### What is expected
Below are some records. Print exactly the lines between the one holding "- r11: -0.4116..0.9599" and the one holding "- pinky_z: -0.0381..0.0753", inclusive, and nothing else.

### Source material
BEGIN

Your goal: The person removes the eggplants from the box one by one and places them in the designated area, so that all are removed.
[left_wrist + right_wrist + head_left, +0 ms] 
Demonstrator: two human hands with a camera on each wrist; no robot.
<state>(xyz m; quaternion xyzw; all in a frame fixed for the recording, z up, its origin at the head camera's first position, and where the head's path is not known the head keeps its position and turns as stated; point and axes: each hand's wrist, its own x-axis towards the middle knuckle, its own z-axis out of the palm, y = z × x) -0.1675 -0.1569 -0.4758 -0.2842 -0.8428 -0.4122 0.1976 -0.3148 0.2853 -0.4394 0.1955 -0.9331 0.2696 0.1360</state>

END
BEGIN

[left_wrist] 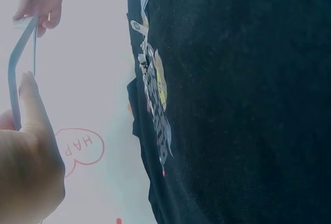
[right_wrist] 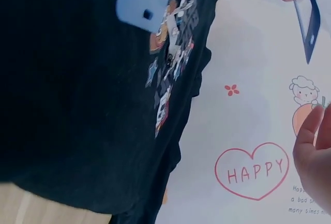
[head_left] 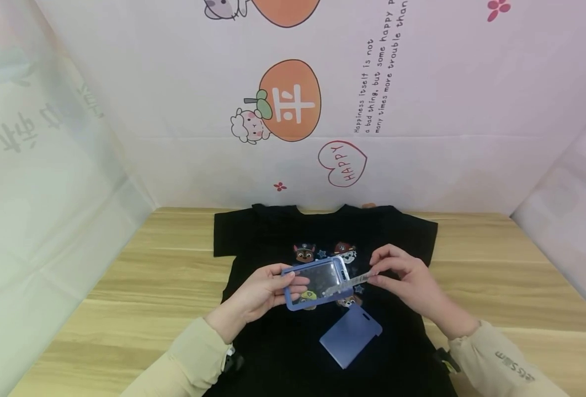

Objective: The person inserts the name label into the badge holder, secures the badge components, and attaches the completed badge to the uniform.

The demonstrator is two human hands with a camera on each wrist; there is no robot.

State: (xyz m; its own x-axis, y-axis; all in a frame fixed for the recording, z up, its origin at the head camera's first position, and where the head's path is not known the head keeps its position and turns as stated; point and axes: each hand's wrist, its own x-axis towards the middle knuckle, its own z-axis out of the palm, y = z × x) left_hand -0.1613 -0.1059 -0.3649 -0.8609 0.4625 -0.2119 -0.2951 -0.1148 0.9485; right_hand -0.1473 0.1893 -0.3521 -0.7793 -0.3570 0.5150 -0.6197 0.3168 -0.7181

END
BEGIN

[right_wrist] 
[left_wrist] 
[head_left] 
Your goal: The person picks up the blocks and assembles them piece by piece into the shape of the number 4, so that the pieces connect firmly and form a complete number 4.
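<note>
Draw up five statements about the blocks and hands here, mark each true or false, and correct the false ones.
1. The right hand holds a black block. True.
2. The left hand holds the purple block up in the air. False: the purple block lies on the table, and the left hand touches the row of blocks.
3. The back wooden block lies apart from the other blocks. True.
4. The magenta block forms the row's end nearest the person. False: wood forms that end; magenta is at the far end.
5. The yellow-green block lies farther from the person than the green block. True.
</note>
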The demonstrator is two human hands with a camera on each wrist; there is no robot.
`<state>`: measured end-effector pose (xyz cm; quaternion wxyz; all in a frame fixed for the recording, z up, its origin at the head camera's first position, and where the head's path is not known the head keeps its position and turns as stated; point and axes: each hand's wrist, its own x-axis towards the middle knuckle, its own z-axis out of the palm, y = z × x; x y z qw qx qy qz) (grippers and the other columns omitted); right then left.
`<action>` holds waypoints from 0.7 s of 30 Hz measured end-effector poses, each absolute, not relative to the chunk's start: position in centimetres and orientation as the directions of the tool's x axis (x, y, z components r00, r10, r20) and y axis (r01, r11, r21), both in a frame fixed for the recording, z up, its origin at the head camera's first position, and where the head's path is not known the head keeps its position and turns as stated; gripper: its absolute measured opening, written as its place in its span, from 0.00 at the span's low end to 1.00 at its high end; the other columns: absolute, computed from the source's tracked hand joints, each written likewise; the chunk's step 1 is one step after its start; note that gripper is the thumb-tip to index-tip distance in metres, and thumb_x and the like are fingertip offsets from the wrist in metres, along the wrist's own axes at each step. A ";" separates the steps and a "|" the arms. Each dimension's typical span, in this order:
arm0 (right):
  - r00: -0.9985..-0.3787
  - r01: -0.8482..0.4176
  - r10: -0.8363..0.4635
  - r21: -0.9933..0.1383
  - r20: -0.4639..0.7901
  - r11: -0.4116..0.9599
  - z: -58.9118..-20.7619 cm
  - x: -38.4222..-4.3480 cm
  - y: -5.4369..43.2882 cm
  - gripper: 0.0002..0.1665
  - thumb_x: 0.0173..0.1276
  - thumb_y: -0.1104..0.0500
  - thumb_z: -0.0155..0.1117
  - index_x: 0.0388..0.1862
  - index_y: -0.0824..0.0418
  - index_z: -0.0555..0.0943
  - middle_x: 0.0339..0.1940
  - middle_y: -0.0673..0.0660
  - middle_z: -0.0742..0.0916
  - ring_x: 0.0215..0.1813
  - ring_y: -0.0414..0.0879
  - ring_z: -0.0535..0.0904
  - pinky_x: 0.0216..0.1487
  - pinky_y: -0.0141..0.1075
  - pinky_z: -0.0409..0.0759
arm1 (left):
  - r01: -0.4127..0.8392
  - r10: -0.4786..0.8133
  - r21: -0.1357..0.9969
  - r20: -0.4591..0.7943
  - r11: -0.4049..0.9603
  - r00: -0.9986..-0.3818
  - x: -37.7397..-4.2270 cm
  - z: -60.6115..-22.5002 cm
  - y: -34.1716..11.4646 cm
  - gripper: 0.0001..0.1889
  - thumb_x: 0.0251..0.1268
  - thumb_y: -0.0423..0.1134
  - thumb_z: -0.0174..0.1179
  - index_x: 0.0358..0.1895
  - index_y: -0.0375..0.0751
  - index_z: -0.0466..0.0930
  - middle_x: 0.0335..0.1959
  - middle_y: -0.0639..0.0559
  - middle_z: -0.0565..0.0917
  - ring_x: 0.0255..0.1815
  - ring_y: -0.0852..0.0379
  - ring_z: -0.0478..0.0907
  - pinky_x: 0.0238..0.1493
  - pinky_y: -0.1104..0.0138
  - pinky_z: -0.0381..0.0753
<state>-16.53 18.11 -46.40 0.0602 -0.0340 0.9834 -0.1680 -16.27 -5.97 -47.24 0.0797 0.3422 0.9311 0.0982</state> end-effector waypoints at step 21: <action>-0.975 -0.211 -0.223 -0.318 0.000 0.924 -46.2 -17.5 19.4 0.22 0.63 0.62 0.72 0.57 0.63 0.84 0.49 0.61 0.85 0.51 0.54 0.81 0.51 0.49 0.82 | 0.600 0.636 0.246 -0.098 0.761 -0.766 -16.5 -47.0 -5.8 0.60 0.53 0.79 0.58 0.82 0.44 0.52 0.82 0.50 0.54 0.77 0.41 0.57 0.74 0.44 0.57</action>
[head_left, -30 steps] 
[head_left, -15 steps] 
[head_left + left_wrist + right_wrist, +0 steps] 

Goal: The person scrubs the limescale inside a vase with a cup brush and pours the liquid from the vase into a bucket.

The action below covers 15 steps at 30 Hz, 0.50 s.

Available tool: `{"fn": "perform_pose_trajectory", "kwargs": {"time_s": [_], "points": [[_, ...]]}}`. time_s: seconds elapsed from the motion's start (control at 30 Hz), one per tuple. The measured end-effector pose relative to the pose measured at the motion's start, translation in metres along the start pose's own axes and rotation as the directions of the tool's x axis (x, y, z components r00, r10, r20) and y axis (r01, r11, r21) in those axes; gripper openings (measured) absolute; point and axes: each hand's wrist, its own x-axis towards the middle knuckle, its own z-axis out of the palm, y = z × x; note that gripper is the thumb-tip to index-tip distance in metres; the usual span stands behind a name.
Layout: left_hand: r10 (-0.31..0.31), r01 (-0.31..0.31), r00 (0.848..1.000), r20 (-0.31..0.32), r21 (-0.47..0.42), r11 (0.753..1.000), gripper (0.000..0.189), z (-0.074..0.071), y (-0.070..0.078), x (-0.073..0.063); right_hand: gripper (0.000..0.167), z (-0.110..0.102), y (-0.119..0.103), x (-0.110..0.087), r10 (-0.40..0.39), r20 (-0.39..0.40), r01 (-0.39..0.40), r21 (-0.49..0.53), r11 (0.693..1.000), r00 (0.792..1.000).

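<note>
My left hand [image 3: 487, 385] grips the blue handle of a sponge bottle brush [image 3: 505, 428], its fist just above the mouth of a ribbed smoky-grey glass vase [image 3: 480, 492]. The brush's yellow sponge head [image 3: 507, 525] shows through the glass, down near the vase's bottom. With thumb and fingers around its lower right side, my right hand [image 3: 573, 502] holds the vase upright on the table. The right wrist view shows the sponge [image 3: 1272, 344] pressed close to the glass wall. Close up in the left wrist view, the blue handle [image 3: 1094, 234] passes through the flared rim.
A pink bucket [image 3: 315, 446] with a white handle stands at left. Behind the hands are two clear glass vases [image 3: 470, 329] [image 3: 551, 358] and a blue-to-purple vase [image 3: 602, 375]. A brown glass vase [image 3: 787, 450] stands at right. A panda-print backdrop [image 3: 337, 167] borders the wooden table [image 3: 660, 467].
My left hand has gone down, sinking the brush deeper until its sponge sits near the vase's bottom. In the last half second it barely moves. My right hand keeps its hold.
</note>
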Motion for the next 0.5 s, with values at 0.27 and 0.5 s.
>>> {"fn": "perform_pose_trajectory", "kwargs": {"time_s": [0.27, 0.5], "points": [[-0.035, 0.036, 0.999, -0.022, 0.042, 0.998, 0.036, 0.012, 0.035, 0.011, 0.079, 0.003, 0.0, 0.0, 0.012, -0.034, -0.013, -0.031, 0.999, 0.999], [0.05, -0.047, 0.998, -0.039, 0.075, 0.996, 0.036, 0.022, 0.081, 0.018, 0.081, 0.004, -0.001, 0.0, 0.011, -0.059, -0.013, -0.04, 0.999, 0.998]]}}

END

### Output
  - r11: -0.4116..0.9599
  - z: -58.9118..-20.7619 cm
  - x: -38.4222..-4.3480 cm
  - y: -5.4369..43.2882 cm
  - gripper: 0.0002..0.1665
  - thumb_x: 0.0173..0.1276
  - thumb_y: -0.1104..0.0500
  - thumb_z: -0.0155..0.1117
  - index_x: 0.0388..0.1862
  - index_y: -0.0824..0.0418
  - index_z: -0.0555..0.0943
  - middle_x: 0.0339..0.1940
  - middle_y: -0.0673..0.0660
  - middle_z: -0.0742..0.0916
  - ring_x: 0.0215..0.1813
  - ring_y: -0.0414..0.0879
  - ring_z: -0.0535..0.0904
  - pinky_x: 0.0216..0.1487
  - pinky_y: -0.0141..0.1075
  - pinky_z: -0.0409..0.0759
arm1 (left):
  - r01: -0.4127..0.8392
  - r10: -0.4786..0.8133
  - r21: -0.1357..0.9969
  - r20: -0.4591..0.7943
  - r11: -0.4049..0.9603
  - r00: -0.9986..-0.3818
  - x: -37.7397..-4.2270 cm
  - z: -60.6115..-22.5002 cm
  - y: -34.1716..11.4646 cm
  - gripper: 0.0001..0.1889
  - thumb_x: 0.0251..0.1268
  - thumb_y: -0.0423..0.1134
  - thumb_z: -0.0174..0.1179
  - index_x: 0.0358..0.1895
  - index_y: -0.0375..0.0751
  - index_z: -0.0466..0.0930
  - middle_x: 0.0335..0.1959
  - middle_y: -0.0639..0.0559
  - middle_z: -0.0565..0.0917
  - ring_x: 0.0255..0.1815
  - ring_y: -0.0852..0.0379
  - ring_z: -0.0478..0.0907
  - pinky_x: 0.0238..0.1493
  - pinky_y: -0.1104..0.0138
  - pinky_z: -0.0381..0.0753

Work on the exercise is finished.